Soybeans could offer new method of giving vaccines

Jasmine Qu

A new method of giving vaccines could be readily available not through needles or other medical means, but rather by the food people eat on a day-to-day basis.

Given the choice of a needle in the arm and a bowl of fried soybean containing a vaccine, which would you prefer? Would you mind if it’s possible to take some vaccines subconsciously while you are eating?

Brice Floyd, a graduate research assistant in plant biology, is testing a protein-expressing pathway in soybean seeds hoping it could work for a future edible vaccine.

“It’s been a problem for a while that no one knows how to package a foreign protein in soybean seeds so they can express a form of protein in a plant,” Floyd said. “People try to improve the protein content of soybeans by transgenics that has not really worked. If this experiment works, there are many applications down the road, including [edible] vaccines.”

Hartinio Nahampun, graduate student in agronomy, is already working on making edible vaccines in corn seed, made especially for the H1N1 virus for swine. Nahampun introduces the expressed antigen by using a genetic engineering approach. The antigen inserted in the corn plant has the potential to be utilized as a universal vaccine so it has the potential to reduce the epidemic caused by this virus.

Putting a vaccine in food supply has many advantages. Floyd said scientists are looking for the most effective way to protect people against diseases, especially in developing and underdeveloped countries. Putting vaccines in the food supply makes this the most efficient way to protect people. No injection would be necessary, which makes it especially children-friendly. It also saves on the costs of needles and other equipment.

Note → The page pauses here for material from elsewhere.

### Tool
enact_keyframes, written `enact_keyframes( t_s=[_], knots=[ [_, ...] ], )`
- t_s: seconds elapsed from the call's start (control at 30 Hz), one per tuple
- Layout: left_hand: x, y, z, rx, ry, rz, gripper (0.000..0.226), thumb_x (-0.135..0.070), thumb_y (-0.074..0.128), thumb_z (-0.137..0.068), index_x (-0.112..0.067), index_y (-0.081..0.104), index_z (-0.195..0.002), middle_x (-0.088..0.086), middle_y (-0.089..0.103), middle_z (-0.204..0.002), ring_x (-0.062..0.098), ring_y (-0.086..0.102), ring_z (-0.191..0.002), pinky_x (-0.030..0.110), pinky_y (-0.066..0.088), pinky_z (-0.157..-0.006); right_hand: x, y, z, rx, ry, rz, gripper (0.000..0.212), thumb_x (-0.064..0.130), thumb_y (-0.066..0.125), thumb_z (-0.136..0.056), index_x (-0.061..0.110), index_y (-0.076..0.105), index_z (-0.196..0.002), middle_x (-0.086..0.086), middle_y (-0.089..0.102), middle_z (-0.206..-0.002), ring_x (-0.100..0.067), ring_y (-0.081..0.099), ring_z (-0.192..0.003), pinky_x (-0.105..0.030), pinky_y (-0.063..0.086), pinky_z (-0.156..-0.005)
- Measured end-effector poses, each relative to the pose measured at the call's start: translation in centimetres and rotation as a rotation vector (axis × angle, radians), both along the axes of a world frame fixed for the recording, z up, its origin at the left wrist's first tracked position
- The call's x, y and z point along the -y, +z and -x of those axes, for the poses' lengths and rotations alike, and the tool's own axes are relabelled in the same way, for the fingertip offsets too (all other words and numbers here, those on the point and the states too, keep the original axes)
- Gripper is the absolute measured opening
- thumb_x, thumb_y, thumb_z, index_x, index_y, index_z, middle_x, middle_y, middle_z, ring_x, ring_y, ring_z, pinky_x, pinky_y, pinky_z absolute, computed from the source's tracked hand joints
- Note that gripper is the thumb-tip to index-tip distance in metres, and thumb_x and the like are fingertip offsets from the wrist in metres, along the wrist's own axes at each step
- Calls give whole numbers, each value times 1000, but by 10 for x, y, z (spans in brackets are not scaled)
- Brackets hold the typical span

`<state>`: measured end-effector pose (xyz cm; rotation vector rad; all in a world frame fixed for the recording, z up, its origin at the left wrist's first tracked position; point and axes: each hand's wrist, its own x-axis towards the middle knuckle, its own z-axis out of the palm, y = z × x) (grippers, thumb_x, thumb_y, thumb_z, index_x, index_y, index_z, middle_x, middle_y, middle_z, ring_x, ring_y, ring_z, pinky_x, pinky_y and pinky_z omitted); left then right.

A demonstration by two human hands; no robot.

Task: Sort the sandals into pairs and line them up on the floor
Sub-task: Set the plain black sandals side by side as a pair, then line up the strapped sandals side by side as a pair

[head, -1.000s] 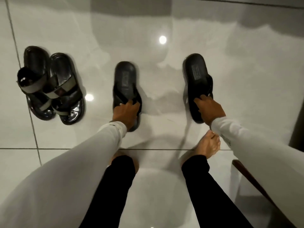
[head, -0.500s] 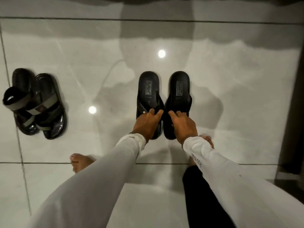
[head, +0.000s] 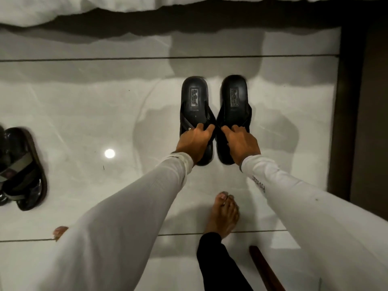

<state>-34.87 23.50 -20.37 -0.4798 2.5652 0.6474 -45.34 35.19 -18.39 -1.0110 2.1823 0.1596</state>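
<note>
Two black flip-flop sandals lie side by side on the glossy white tile floor (head: 84,114), heels pointing away from me. My left hand (head: 194,141) grips the toe strap of the left black sandal (head: 194,97). My right hand (head: 241,141) grips the toe strap of the right black sandal (head: 235,95). The two sandals almost touch at the strap end. A second pair, dark sandals with grey straps (head: 23,171), sits together at the left edge, partly cut off by the frame.
White bedding (head: 63,9) hangs over the far edge, with shadow under it. A dark wooden frame (head: 346,101) runs down the right side. My bare right foot (head: 222,215) stands just behind the black pair; my left toes (head: 59,231) show under my left sleeve. A dark wooden piece (head: 264,267) lies lower right.
The black sandals, wide apart a second ago, were drawn together by both hands. The view has shifted, so the grey-strapped pair now sits at the left edge.
</note>
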Motion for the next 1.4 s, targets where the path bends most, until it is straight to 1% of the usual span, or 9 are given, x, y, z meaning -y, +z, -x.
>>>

Vaccines are costly to produce and sometimes require special storage conditions not readily available in third world countries. For that, vaccines in plants easily solves this problem and makes the storage of vaccines much easier and protects the antigen from degradation.

However, vaccines in food supply is controversial. One reason is that edible vaccines are basically genetically modified, so people would be concerned about the contamination of non-GMO crops, affecting the environment and having risky consequences on human health. The biggest debate is that if someone wants it and grows the plants with vaccine randomly, there is no way to tell.

People also could get vaccines involuntarily. There is no readily available way to discern corn and soybeans with vaccines in the plants from the natural plants, making it hard to regulate the practice.

Such a new method of giving vaccines may have unknown consequences. As Floyd said, the vaccination in food causes illness and death like any other vaccine. No matter how many lives might be saved by a vaccination, there are people who could die from the complication.

So far, positive results are shown on human tests of edible vaccines of hepatitis B and diarrhea. Most scientists are pro-GM, and many are working on the possibility of its actual application of the edible vaccine. But it would still take much time for the decision-makers and the society to be ready for this technology.